As for the AIC, it's a rebuttal to an argument which you're pretending doesn't exist. If feminism truly cared about all abuse, it would be arguing that when more than a third of all DV victims are male, roughly 2/5 of all DV homicide victims are male and 94% of all battered men are abused by women, we need a focus which demands that society holds both male and female perpetrators equally accountable, and that battered men are given the same support and services as battered women. Yet instead the argument which feminists always use is that a female majority justifies a female only focus on DV, just as you are now.
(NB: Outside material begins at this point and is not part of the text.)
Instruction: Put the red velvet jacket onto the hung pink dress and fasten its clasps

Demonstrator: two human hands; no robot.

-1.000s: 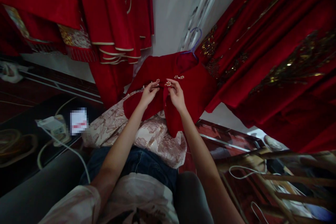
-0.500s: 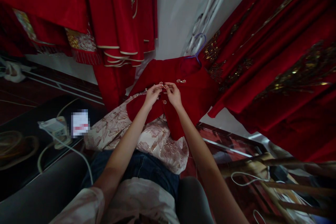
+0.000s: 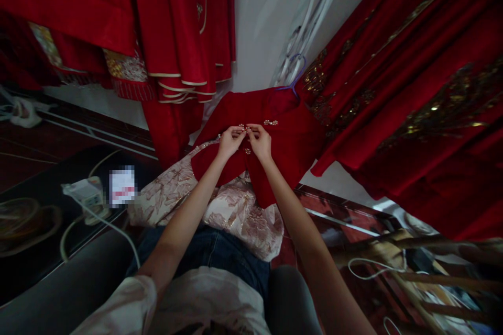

Furthermore if you think that I'm misjudging feminism then you're in denial. Feminism has done nothing but frame abuse as a product of "the patriarchy" - a product of "male power". It was feminism which gave us the Duluth model and to raise just one example, it was feminism which drove Erin Pizzey out of the world's first battered women's refuge which she established - before causing her to flee the country through acts of both violence and terrorism against her - just one example of many. These are unassailable facts.

You bring up the failings of government, yet it has been the concerted lobbying by feminists to frame policies combating abuse around an exclusive male-perpetrator, female-victim duality which is entirely responsible for the current state of play.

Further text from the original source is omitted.